→ **Data provided**:

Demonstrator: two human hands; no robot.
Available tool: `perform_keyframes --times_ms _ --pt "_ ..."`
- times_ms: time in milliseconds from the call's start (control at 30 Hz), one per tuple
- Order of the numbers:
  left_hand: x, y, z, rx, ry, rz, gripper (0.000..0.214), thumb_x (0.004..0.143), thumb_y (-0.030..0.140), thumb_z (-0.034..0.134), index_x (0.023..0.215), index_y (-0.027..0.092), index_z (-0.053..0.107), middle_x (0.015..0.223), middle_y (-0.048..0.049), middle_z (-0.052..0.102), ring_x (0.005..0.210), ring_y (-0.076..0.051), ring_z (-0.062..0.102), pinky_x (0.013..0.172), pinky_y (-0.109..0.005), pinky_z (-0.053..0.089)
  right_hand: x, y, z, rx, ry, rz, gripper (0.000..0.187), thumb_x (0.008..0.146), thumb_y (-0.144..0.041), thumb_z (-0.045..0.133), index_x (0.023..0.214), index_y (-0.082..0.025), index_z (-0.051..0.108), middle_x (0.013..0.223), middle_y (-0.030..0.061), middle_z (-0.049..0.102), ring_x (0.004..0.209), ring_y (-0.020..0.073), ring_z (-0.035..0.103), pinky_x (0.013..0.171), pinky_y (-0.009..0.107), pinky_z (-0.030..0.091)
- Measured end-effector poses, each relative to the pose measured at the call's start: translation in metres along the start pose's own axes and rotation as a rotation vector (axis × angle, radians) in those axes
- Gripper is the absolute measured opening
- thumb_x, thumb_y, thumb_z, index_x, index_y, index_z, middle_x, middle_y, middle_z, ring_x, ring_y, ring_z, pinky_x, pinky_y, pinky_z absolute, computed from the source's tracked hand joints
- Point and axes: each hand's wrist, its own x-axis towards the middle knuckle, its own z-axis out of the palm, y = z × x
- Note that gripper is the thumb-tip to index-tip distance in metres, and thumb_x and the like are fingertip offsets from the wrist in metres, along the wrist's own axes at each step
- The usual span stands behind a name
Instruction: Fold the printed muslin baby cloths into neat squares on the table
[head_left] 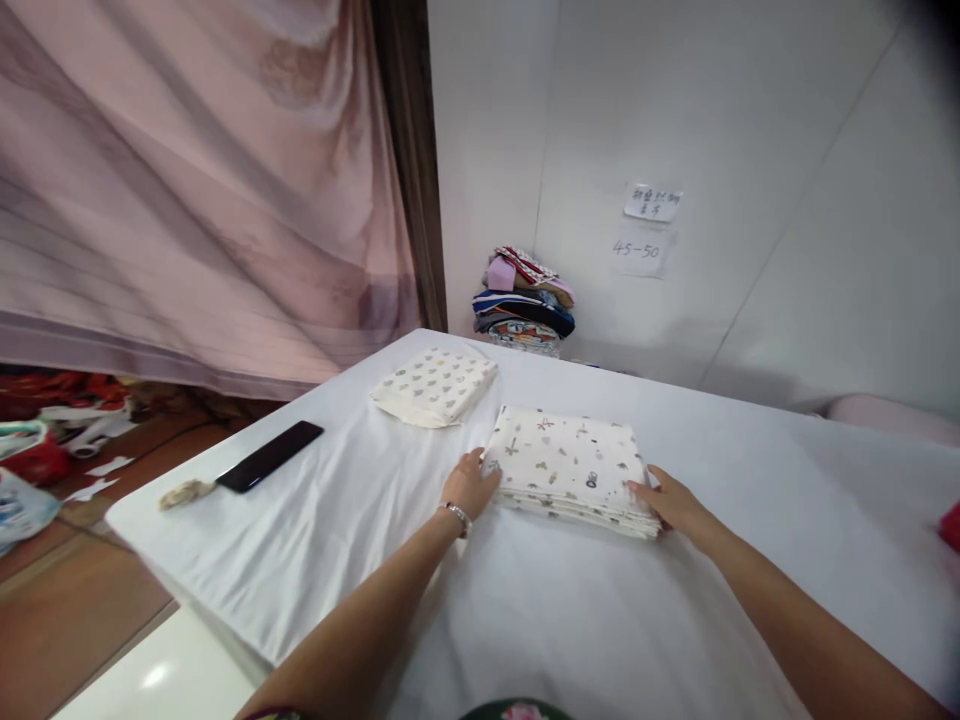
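Note:
A stack of folded white cloth with small printed figures lies flat on the white-covered table. At its left edge is my left hand, with a bracelet on the wrist, thumb on top and fingers curled round the side. My right hand grips the opposite edge, near the front right corner; some of its fingertips are hidden behind the cloth. Farther back and to the left sits another folded cloth, cream with rows of small grey shapes, touched by neither hand.
A black phone with a fluffy beige charm lies near the left table edge. Beyond the table rises a pile of folded fabrics against the wall. A pink curtain hangs at left. Handwritten papers are on the wall.

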Motion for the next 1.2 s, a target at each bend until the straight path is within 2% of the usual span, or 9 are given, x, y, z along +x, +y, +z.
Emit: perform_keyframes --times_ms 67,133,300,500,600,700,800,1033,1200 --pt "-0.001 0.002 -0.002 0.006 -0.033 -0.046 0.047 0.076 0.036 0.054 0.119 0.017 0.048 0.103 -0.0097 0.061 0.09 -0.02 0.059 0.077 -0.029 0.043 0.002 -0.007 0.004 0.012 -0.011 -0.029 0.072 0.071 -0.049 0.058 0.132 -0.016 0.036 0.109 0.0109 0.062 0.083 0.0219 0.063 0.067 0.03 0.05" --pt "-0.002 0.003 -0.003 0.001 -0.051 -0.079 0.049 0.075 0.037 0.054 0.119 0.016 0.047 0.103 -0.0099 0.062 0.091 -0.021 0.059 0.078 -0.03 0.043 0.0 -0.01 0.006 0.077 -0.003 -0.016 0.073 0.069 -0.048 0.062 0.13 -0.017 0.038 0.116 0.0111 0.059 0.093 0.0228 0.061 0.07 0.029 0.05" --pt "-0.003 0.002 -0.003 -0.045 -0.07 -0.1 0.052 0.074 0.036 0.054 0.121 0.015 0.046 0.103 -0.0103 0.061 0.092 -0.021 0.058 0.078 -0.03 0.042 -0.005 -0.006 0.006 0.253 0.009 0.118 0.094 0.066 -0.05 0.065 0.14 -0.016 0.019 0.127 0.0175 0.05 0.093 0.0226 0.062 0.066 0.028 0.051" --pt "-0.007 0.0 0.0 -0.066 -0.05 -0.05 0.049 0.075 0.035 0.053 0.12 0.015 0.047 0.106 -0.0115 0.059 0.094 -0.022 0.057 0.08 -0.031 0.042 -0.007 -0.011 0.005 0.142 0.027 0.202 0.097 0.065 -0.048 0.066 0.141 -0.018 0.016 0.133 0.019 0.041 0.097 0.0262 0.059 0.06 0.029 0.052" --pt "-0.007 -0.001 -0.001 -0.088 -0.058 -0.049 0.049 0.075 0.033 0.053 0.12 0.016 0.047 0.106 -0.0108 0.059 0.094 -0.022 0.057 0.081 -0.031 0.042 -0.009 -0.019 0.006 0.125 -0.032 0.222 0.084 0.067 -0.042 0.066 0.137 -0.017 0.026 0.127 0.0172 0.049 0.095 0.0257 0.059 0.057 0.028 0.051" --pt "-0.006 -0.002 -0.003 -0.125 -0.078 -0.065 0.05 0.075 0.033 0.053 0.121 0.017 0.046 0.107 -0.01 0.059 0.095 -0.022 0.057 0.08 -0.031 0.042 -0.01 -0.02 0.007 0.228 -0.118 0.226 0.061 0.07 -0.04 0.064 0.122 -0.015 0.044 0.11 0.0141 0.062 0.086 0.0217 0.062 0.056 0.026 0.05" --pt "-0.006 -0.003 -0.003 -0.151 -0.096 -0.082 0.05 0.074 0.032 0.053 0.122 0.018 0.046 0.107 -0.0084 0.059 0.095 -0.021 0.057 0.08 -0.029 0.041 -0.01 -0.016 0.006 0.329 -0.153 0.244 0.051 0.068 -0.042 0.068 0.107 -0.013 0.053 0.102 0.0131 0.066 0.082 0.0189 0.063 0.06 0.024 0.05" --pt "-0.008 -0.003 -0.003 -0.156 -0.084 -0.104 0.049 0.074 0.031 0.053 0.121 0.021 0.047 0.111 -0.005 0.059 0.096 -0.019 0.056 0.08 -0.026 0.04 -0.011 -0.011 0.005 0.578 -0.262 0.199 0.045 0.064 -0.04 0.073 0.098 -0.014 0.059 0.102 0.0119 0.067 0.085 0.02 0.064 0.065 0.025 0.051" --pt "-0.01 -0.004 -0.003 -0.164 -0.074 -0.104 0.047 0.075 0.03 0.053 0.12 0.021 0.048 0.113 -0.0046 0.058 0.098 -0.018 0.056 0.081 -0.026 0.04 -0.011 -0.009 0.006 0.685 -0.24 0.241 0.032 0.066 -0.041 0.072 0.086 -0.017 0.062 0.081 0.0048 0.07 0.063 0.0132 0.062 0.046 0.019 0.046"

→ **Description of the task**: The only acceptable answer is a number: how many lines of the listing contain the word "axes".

→ **Solution**: 3